Task:
Give again, word for word, every line below from the one that has "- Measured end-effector" through the one that has "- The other", both included, and no others.

=== Data below ===

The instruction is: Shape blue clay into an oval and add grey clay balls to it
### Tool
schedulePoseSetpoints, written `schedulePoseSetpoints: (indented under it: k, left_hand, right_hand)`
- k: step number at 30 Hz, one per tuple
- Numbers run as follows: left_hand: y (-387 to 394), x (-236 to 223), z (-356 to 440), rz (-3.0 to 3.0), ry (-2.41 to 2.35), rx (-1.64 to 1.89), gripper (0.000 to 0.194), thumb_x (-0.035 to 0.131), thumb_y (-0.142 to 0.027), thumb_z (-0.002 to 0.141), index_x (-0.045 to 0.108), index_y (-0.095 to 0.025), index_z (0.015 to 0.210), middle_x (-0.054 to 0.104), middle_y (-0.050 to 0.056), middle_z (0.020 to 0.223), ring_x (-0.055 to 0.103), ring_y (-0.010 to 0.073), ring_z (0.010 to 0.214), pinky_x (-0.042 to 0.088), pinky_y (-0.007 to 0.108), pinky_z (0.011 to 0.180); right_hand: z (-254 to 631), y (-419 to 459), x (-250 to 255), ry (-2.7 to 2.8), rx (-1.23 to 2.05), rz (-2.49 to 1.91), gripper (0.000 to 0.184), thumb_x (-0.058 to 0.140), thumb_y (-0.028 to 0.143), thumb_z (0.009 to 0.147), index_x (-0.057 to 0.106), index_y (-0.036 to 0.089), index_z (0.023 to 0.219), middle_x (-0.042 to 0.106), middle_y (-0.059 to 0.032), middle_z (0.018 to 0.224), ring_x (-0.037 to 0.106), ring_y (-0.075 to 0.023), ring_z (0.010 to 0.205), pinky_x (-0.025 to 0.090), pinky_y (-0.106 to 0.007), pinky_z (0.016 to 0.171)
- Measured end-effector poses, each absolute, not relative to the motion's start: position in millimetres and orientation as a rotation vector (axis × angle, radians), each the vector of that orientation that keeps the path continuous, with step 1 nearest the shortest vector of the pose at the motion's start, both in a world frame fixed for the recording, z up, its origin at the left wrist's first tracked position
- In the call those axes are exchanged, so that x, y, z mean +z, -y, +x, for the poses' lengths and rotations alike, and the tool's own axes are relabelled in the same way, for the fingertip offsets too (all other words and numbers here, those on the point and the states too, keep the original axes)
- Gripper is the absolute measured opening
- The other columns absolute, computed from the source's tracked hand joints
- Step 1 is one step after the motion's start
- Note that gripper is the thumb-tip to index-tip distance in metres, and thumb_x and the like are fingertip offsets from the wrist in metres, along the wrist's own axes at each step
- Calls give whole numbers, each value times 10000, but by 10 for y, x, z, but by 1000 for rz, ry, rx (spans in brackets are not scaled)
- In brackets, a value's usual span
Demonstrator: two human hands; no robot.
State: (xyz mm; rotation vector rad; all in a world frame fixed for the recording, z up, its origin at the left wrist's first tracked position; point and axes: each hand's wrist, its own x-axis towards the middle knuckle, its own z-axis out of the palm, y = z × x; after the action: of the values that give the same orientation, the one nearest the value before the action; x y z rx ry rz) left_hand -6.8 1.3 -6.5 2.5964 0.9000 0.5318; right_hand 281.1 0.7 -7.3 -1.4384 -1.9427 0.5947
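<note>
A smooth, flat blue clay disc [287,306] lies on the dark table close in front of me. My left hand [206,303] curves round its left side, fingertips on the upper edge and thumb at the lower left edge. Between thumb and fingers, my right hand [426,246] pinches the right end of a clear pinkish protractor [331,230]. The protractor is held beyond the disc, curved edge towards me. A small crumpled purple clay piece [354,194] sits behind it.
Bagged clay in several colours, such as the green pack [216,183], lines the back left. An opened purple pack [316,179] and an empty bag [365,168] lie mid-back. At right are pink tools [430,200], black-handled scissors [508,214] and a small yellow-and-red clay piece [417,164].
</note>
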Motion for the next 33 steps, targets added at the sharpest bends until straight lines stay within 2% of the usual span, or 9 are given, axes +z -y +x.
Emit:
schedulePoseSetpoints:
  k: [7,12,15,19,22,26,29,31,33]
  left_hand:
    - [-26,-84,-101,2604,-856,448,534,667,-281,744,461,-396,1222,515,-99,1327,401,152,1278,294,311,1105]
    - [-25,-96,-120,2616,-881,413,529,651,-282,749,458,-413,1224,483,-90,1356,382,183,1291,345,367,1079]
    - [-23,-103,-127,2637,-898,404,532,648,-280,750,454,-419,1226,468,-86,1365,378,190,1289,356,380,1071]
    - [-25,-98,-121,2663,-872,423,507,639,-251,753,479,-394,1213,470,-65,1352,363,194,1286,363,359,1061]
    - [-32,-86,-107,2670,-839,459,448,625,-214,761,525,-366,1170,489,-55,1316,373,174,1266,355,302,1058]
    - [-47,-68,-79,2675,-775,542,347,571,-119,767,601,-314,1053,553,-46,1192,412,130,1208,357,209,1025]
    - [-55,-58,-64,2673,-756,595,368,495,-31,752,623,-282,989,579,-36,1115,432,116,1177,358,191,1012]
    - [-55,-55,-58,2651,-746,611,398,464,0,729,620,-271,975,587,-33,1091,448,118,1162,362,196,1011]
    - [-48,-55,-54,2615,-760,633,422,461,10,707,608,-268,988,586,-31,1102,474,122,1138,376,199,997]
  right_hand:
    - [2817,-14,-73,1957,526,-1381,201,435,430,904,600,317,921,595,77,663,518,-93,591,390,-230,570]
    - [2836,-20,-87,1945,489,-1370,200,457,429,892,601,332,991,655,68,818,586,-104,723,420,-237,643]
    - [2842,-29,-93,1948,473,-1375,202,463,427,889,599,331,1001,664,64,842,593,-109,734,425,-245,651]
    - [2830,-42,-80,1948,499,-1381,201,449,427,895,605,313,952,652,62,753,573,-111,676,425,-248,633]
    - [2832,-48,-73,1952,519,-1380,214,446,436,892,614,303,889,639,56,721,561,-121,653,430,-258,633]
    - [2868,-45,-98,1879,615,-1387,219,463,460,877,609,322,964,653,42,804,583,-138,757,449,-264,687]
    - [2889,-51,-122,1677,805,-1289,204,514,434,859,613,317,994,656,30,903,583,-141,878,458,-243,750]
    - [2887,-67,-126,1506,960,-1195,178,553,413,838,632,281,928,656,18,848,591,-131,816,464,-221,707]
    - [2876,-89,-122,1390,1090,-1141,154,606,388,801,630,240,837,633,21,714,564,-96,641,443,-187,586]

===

Exercise output:
- Measured end-effector poses, each absolute, not relative to the motion's start: position in millimetres and orientation as a rotation vector (axis × angle, radians), each the vector of that orientation that keeps the path continuous, with step 1 nearest the shortest vector of the pose at the motion's start, both in a world frame fixed for the recording, z up, its origin at the left wrist's first tracked position
- In the call those axes are exchanged, so that x, y, z mean +z, -y, +x, for the poses' lengths and rotations alike, and the tool's own axes are relabelled in the same way, for the fingertip offsets too (all other words and numbers here, those on the point and the states too, keep the original axes)
- Gripper is the absolute measured opening
- The other columns absolute, computed from the source's tracked hand joints

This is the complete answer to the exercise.